AI POLICY

Health & Bioscience


Quicker diagnosis, better treatment plans and new approaches to healthcare





Gain an end-to-end view of laboratory work, improve diagnoses and forecast the spread of disease




OptimalAI supports the healthcare and life sciences value chain, from drug discovery and development, through to manufacturing, marketing, and sales. We enable quicker diagnosis, better treatment plans and enable new approaches to healthcare. Our team currently powers foundational and translational AI research for the UK's National Health Service and its AI technology suppliers.


Drug Discovery

OptimalAI assists in identifying and developing drug molecules and macromolecules that help cure illnesses and disease. Our AI systems make computer-assisted drug discovery (CADD) tools more effective by helping to predict molecular properties with high accuracy. This affect the development process in several ways, such as modeling how proteins fold and how drug candidates interact with biologically relevant proteins. Generation and validation of hypotheses can be improved by using machine-learning algorithms to uncover new structure-property relationships.
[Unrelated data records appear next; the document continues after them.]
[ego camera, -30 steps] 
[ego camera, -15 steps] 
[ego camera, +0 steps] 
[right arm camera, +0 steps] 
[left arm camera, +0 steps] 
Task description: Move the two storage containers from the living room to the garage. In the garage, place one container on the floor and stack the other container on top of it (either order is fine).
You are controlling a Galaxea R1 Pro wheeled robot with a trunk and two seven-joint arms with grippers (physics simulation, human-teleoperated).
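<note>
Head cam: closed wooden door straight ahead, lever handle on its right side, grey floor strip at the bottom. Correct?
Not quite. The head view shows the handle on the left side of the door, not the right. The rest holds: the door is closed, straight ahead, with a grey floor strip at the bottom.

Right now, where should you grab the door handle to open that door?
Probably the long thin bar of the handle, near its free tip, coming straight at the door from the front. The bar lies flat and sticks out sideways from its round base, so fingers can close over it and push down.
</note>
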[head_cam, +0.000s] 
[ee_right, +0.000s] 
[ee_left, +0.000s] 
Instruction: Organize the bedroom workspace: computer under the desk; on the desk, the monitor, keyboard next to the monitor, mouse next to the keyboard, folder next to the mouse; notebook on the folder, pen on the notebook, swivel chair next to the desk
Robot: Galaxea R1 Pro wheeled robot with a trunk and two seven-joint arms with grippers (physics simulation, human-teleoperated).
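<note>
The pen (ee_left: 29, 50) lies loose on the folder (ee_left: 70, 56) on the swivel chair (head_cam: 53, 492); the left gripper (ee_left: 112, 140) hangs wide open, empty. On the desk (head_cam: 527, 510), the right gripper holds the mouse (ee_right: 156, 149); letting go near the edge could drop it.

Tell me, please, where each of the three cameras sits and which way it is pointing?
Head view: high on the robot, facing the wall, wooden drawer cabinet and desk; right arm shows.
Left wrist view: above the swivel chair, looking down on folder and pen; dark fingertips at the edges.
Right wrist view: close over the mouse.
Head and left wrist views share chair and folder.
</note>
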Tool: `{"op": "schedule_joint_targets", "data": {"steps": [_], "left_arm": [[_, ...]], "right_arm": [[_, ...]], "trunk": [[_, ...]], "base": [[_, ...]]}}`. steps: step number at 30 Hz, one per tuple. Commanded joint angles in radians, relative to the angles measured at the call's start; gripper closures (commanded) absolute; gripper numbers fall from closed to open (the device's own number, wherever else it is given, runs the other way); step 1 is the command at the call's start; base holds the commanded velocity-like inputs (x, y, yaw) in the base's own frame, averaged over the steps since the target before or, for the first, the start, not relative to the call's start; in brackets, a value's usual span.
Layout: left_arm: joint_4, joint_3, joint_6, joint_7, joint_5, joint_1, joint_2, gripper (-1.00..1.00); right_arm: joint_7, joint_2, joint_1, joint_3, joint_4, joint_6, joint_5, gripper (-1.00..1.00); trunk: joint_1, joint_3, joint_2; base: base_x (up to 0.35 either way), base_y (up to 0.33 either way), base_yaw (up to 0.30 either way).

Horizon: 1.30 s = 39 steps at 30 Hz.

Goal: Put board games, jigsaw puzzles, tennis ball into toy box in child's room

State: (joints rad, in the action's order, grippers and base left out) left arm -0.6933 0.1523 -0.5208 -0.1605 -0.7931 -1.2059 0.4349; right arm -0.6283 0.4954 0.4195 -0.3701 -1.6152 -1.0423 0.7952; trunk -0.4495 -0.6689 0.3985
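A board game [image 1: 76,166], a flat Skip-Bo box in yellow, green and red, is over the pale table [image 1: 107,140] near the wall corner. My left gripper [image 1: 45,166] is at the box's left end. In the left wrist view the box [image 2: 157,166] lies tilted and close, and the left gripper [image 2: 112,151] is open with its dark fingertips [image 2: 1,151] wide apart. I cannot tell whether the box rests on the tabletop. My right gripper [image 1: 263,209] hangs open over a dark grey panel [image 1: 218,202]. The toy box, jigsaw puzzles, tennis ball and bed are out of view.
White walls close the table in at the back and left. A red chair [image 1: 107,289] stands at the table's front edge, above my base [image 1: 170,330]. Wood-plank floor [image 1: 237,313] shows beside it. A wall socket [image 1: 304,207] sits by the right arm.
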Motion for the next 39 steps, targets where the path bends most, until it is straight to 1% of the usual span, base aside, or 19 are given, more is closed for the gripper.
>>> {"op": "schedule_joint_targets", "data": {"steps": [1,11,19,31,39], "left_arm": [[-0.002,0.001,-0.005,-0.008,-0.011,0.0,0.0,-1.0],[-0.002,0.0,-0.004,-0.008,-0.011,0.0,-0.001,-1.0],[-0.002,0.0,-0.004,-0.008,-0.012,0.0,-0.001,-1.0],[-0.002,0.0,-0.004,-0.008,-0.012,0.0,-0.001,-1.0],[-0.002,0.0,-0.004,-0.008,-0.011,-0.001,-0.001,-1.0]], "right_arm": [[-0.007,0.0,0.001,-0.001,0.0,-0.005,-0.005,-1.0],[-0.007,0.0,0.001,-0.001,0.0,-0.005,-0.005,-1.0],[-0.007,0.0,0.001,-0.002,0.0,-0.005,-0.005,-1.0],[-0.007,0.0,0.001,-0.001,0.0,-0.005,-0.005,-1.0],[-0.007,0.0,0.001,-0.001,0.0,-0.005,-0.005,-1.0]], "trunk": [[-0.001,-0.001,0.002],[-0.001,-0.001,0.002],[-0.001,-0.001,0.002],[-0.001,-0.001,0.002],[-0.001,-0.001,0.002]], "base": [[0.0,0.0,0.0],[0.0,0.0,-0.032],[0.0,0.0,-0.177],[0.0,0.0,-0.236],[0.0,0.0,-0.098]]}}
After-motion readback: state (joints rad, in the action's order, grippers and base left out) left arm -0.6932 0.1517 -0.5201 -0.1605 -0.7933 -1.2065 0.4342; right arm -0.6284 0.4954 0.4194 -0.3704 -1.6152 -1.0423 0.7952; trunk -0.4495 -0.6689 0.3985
Algorithms can assist in creating new types of drug-candidate libraries that are not restricted to small molecules but include peptides and antibodies. They also enable a more automated approach to drug discovery, in which a large structural library of biologically relevant targets are automatically screened against drug-like molecules via high-throughput approaches.


Real World Evidence

We help real world evidence (RWE) organizations accelerate research with pipelines to transform data sources into the OMOP Common Data Model, governance framework for data access and study approval, rapid co-horting tools for non-technical users, and sharing and management of code lists and other critical phenotype and outcome definitions.


Clinical Trial Site Selection

The key processes involved in starting a clinical trial - protocol design, site selection, and patient recruitment - require coordination between a wide array of stakeholders both within a pharmaceutical company and across its partners. OptimalAI enables data sources to be optimized, centralized and analyzed. Proprietary data on eligible HCPs, 3rd party licensed data on sites, historic trial data, and licensed patient population data.


Optimized Operations, Automated Diagnostics

OptimalAI helps improve hospital operations, staffing schedules and diagnostics. Our AI systems can sift through millions of pages of medical evidence to provide a human-in the-loop (HITL) diagnosis and treatment options in seconds. For example, glioblastomas have distinct genetic abnormalities and doctors need to treat each one based on those abnormalities. Image recognition and machine learning systems can aid radiologists in quickly and reliably identifying those abnormalities in MRI and X-ray images.  Similarly, AI-powered automation increases healthcare productivity by relieving doctors and nurses of routine activities. Chatbots equipped with deep learning algorithms can relieve emergency room personnel of tending to walk-in patients with non-emergencies like sore throats and urinary tract infections. Full AI adoption across hospital operations raises productivity of registered nurses while significantly reducing patient waiting time.


Supply Chains

Live transparency ensures life science organizations move in sync from supply chain to customer sales. For marketed therapeutics, OptimalAI can work to automatically surface supply chain disruptions to operational managers, including full visibility into the option space (alternative suppliers, routes, warehouses etc.) and possibility to simulate the consequences of alternatives.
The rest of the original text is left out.